I don’t drink diet coke, but the other day I was in an amazing gourmet chocolate store having what I can only describe as a culinary religious experience with a piece called Intrigue, and the chocolatier remarked, ‘‘With Intrigue, who needs men?’’
I turned, looked him dead in the eye, and said, ‘‘I would not give up my man for 1,000 Intrigues.’’
If it’s some small comfort to you, he knows this. I tell him every day how awe-stricken I am by the depth of my own love for him, and how grateful I am for the depth of his own love for me. I know nothing lasts forever, and I am determined never to take for granted a single day.
I am so sorry that your time together was so unjustly brief. But you really have given all of us a gift by sharing your experience.
I joined this board after your husband had died, Brynda, but I read your story back when I was lurking, and was very saddened at RickQ’s death. I didn’t know him, but based on what you’ve said about him, he was a very good man. And I’m sorry, belatedly, for your loss.

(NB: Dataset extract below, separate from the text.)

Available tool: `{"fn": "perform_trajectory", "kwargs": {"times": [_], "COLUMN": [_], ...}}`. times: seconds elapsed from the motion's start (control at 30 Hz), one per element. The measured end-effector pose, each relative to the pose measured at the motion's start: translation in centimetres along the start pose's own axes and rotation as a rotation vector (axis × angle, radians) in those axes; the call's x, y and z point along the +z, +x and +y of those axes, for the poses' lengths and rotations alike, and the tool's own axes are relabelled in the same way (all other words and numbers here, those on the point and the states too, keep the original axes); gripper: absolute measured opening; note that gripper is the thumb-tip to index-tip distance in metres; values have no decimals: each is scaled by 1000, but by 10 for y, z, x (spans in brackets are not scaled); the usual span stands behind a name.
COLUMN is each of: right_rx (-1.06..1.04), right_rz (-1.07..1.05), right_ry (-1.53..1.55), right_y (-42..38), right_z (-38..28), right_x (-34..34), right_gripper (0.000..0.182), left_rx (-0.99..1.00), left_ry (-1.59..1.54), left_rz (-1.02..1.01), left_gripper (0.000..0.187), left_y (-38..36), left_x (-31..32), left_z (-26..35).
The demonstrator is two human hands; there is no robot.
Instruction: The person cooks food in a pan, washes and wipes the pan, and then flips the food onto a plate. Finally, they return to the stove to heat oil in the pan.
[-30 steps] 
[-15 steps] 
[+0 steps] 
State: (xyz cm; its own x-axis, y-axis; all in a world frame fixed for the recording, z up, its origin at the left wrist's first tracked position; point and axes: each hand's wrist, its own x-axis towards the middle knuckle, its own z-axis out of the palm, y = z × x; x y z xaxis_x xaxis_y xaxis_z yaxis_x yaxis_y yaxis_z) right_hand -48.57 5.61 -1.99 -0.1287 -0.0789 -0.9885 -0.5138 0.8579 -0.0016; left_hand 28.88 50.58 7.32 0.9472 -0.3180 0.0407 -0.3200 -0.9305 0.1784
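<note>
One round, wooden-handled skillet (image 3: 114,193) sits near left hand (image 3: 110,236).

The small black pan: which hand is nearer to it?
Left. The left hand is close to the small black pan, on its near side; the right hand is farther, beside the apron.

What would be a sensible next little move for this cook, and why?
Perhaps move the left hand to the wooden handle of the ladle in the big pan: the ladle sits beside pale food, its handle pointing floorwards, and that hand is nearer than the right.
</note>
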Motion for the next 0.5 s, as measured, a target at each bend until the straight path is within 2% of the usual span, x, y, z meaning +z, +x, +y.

Thank you for this post. I see no shame in wishing for an end to a loved one’s suffering, even if death is the only way that’ll happen. At the risk of sounding trite, I wish you peace.
I can only tell you the routine words–I’m so sorry for your loss.
The only other thing I can tell you is that I joined this board when I was about 14 or so. 10 years ago–hard to believe. I grew up on this board. I remember reading various posts about your relationship, although I was only a lurker. I remember your posts, too, when he died. It shook me to my core.
Your love and your loss is part of me now. The love that you and your husband had, and your loss, too, have become part of my childhood memories, and thus part of the person I am. Your story is part of my earliest experiences of joy, and of grief. I don’t know if it helps at all, but what happened to you won’t be forgotten.
Brynda, I’m certain there’s nothing I can say that will negate your loss in the tiniest part. But your thread today moved me to send a link (via email) to my hubby; he is an “honorary doper” meaning he attends DopeFests, and was the first to sign me up when the Dope went “pay to post”. But, as imperfect as both of us have been, we have been blessed enough to have had one another for almost 25 years.
So I emailed him a link along with the quote “I love you more than Diet Coke”, just to remind him that, whatever our disagreements may have been over the years, he is the best thing in my life.
I can only hope I’m the best thing in his.
Thank you for this moving and thought-inspiring post. You and Rick are in my thoughts and prayers.
I went to my spouse loss support group tonight, read my OP and some of your responses, and told them how kind and supportive y’all have been. I appreciate it more than you can possibly imagine. To know that our story touched others, and that you in turn loved someone a tiny bit more (or even just more obviously) means a great deal to me.